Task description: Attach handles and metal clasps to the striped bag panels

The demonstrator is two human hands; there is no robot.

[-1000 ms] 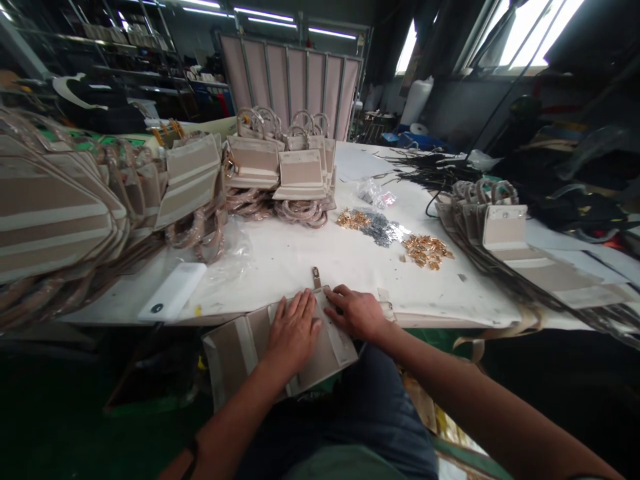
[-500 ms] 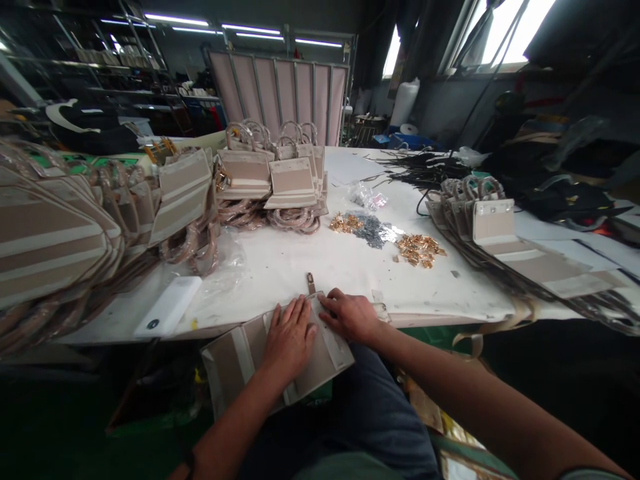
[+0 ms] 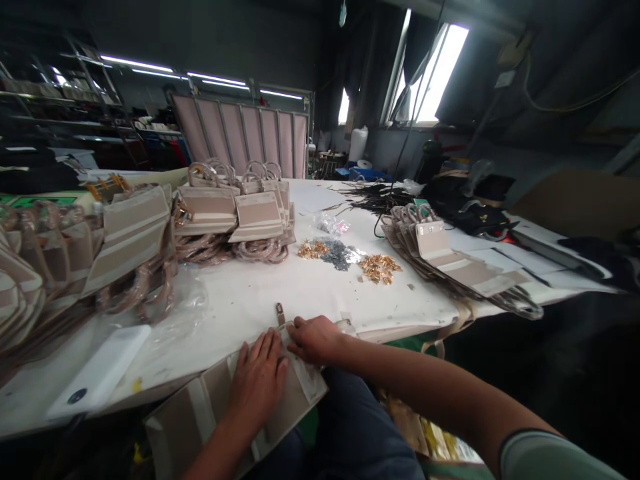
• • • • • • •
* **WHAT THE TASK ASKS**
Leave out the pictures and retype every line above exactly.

* **REPLY**
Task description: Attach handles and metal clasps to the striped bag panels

The demonstrator is two human hands; there is no robot.

[-1000 ms] 
[-500 ms] 
[+0 ms] 

Whatever the exercise asked has now been answered.